Every useful thing humans put in low Earth orbit shares that space with a growing cloud of useless and dangerous things: dead satellites, spent rocket stages, and hundreds of thousands of fragments from past collisions and explosions, all circling the planet at speeds around 28,000 kilometres per hour. At those velocities, a fleck of paint hits with the force of a bullet, and a piece the size of a marble can destroy a working spacecraft. The fear that has haunted space agencies for decades is a chain reaction — collisions creating debris that causes more collisions — that could eventually make whole orbital regions unusable. After years of treating the problem as tomorrow's, the first missions built specifically to clean up are now reaching space.

From warning to hardware

Europe has led the push. The European Space Agency, through its Space Safety programme, has partnered with the Swiss startup ClearSpace on a series of missions to demonstrate that a spacecraft can rendezvous with a dead object, capture it, and drag it down to burn up in the atmosphere. In early 2026 the partnership began a demonstration called PRELUDE, flying two small spacecraft to test the close-approach navigation and delicate manoeuvring that any capture mission depends on — the difficult art of one spacecraft sneaking up on another, tumbling and uncooperative, without smashing into it. It is the technical groundwork for ClearSpace-1, the flagship mission to actually grab and de-orbit a real piece of European space junk with a four-armed "claw," now targeted for later this decade.
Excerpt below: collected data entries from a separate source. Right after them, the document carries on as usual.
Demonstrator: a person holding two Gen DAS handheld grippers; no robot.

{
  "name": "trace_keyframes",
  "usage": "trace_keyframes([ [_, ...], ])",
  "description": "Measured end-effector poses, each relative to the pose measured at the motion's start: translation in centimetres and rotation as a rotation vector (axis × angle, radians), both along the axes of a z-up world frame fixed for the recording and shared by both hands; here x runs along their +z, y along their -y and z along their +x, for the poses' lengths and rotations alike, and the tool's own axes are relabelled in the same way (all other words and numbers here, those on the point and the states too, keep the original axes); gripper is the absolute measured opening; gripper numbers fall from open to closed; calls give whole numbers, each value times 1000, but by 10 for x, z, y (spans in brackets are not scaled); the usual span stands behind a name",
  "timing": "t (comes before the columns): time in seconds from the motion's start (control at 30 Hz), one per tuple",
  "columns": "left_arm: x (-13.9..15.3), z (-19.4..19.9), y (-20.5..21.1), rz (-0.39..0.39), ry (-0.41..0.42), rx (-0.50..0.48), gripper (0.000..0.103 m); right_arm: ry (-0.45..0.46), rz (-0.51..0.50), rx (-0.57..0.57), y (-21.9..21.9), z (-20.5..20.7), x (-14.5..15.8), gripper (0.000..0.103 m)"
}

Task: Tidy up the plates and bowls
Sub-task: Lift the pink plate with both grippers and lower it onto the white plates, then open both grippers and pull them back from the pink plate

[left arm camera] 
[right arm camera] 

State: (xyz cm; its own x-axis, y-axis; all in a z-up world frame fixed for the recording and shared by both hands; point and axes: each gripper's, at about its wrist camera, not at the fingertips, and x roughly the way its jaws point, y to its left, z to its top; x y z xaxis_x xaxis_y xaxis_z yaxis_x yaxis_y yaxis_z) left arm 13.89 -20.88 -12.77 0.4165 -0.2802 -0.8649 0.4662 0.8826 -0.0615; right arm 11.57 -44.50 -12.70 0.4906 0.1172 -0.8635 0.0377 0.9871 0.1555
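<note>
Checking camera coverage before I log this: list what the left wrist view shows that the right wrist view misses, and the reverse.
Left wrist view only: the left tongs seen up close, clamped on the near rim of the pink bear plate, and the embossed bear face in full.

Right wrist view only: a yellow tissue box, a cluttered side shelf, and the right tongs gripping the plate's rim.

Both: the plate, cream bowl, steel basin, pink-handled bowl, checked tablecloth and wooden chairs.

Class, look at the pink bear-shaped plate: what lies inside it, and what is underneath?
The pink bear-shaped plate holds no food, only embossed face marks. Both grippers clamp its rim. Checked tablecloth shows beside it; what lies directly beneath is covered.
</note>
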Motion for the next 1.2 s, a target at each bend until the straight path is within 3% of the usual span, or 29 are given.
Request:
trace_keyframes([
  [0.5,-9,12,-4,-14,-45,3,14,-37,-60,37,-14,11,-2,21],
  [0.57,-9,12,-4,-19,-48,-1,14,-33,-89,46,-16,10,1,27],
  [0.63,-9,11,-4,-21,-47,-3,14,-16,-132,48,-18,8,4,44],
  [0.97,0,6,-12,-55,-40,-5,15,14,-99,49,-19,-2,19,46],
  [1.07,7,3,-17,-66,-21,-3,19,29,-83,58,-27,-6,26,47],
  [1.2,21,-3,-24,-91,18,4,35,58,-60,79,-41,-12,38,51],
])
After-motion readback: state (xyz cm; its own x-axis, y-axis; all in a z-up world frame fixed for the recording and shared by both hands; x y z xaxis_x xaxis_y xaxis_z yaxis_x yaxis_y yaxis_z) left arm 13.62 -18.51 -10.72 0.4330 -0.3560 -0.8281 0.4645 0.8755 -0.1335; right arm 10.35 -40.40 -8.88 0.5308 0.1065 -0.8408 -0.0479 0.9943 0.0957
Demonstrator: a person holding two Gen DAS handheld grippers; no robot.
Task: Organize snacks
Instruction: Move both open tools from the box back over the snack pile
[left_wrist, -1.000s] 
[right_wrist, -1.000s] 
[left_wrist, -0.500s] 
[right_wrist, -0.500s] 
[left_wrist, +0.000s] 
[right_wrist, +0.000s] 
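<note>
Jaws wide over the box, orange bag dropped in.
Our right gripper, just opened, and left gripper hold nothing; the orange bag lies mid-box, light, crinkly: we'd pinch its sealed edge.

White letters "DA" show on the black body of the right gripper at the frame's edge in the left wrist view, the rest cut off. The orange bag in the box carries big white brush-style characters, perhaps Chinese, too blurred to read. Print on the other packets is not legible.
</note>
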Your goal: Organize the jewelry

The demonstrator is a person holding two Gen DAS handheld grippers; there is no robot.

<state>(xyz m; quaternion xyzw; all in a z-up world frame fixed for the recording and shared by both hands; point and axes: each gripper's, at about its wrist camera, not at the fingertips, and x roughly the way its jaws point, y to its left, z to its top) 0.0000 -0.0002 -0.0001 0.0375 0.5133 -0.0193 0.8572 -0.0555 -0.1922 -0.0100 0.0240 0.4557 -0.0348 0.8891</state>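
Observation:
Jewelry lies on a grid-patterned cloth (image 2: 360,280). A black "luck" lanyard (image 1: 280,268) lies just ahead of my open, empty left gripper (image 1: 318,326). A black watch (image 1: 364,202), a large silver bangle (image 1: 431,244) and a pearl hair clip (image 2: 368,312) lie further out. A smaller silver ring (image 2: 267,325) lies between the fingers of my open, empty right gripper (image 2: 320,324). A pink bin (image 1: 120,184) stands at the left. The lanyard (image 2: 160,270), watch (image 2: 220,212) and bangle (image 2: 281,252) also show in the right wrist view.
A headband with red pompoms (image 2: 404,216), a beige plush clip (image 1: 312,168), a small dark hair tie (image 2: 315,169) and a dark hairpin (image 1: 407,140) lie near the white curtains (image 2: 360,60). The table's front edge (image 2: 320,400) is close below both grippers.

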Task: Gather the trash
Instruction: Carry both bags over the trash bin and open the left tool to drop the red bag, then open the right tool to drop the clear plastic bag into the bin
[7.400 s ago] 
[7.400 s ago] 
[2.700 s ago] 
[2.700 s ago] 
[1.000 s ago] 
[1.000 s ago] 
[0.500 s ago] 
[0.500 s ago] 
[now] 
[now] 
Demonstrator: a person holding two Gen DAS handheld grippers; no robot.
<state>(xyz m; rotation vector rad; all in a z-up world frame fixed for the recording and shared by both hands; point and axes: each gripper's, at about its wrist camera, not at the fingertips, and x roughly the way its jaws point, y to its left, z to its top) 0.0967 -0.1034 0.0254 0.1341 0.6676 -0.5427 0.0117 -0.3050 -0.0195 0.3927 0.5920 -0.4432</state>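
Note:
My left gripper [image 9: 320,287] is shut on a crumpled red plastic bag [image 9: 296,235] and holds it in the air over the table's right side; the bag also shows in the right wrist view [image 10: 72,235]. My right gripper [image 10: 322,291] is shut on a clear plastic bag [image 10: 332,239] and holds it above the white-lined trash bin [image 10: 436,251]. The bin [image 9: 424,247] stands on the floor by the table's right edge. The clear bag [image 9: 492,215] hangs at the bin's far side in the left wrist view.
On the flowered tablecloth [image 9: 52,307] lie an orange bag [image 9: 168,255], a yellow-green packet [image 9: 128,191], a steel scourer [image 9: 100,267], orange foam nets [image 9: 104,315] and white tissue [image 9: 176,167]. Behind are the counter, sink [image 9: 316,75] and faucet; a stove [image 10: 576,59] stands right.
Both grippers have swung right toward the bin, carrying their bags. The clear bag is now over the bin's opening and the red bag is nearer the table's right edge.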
The effort has already taught a humbling lesson. ClearSpace-1's original target — a discarded rocket adapter left in orbit — was itself struck by other debris before the cleanup mission could launch, breaking into multiple pieces and forcing the team to choose a new target. The junk problem, in other words, is getting worse fast enough to disrupt the missions meant to address it.

The numbers behind the worry are stark. Tracking networks follow tens of thousands of objects larger than ten centimetres, and models put the count of smaller, untrackable but still lethal fragments in the millions. The runaway-collision scenario even has a name — the Kessler syndrome, after the NASA scientist Donald Kessler who described it in the 1970s — and it is not merely theoretical: the International Space Station periodically fires its thrusters to dodge tracked debris, and crews have occasionally sheltered in their return capsules as a precaution when a fragment passes too close. Every new collision or breakup adds to a population that, above a certain density, could begin to feed on itself.

A commercial market for cleanup

Alongside the agency-led work, a commercial market is forming. The Japanese company Astroscale has flown missions to inspect derelict objects up close, including a rocket upper stage, demonstrating the rendezvous techniques from the private sector, and is developing services to de-orbit satellites at the end of their lives. The emerging model is twofold: clean up the dangerous legacy debris already up there, and prevent new debris by building future satellites with docking fixtures and de-orbit plans so they can be removed cleanly when they die. Increasingly, regulators are pushing operators to plan for that disposal from the start.

None of this is easy or cheap, and the scale of the problem dwarfs the capacity of any single mission — there are far more dangerous objects in orbit than there are cleanup spacecraft to remove them, and likely will be for years. But the significance of these first flights is that the conversation has moved from studies and warnings to actual hardware in actual orbit, attempting the actual task. Space sustainability has become a real engineering discipline with a real market, driven by a simple recognition: the orbital environment is shared infrastructure, and like any shared resource, it can be ruined by neglect. The first cleanup crews are now on the job, and the junkyard they are tackling is only getting more crowded.